Pre-allocating IDs for App Engine datastore
App Engine SDK 1.2.5 is out and there's an unheralded feature that makes datastore backup and restores much easier. The feature didn't warrant a bullet in the revision history or the python SDK release notes.
I present to you the glorious
db.allocate_ids(model_instance_or_key, number_of_ids)
You may use this method to pre-allocate blocks of IDs. It returns a tuple giving you (start_id, end_id).
Why would you care? Before 1.2.5, you could use remote_api, loop through every entity in your datastore, and serialize the data to a backup file using pickle. It's a simple piece of code. The problem occurs when saving entities with numeric ids instead of a string key name you provide.

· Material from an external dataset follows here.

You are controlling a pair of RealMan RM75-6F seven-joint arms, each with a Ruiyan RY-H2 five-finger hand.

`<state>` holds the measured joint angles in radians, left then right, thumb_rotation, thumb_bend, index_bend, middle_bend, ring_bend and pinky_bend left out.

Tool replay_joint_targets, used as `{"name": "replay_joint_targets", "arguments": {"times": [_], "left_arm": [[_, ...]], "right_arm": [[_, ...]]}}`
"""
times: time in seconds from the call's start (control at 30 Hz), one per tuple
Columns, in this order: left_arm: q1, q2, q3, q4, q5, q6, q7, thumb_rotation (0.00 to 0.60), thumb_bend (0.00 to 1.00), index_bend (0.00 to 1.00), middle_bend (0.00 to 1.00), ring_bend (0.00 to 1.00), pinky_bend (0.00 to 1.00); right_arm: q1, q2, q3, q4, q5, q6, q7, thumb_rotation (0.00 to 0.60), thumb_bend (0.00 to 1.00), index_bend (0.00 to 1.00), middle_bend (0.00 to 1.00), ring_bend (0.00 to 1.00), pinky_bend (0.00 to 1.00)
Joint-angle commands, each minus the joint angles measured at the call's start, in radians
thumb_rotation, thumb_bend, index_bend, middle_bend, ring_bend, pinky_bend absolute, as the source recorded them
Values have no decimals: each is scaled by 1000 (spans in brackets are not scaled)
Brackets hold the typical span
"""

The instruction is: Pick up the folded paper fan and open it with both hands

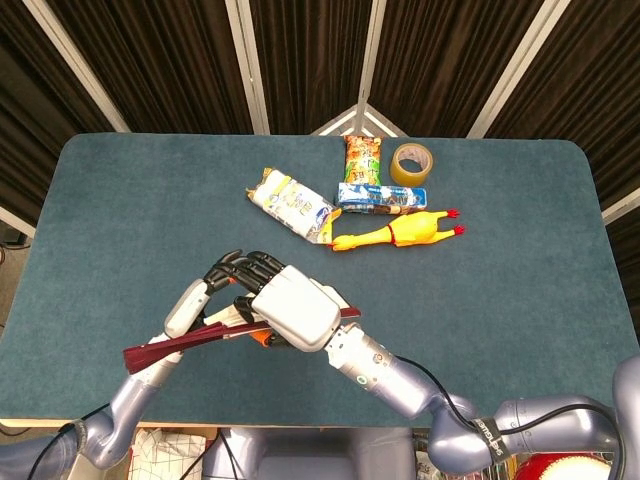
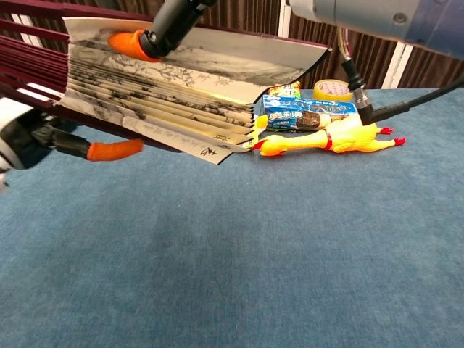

The id values are generated by the datastore. They increase over time using a counter tied to each parent entity. If you reloaded the pickled entities into a new datastore, there was a chance the new datastore could generate an id that clashed with your restored entity. With this new allocate_id() method, you can manually inflate the counters to guarantee future entities won't be assigned a conflicting id.
Try this out on some Foo(db.Model):
for i in xrange(0, 10):
foo_key = Foo().put()
logging.info("Foo put with id = %d", foo_key.id())
allocated_range = db.allocate_ids(foo_key, 2000)
for i in xrange(0, 10):
foo_key = Foo().put()
logging.info("Foo put with id = %d", foo_key.id())
For a pristine datastore, you'll probably see your returned ids go from 1 to 10, then from 2011 to 2020. All the ids from 11 to 2010 will be available for inserting entities.
Comments are closed
1 Comments
Re: Article by Ryan Barrett (2009-09-10)
thanks for the post! we're excited about this feature too, both in python as db.allocate_ids() and in java as DatastoreService.AllocateIds().
in case anyone's curious, the only reason we didn't announce this in 1.2.5 is that it's missing one final change to be fully usable in python. specifically, you can't yet set an explicit id on a new entity in python. we plan to add a new 'key' constructor parameter to db.Model and db.Expando in 1.2.6 that lets you do exactly that, at which point we'll officially document the feature as a whole.
happily, that's the only missing piece. java already supports setting an explicit id on a new entity, as does the (undocumented) lower level datastore.py interface in python. pre-allocated ids can also be manually populated in CSV data that you plan to bulk upload, as you suggest.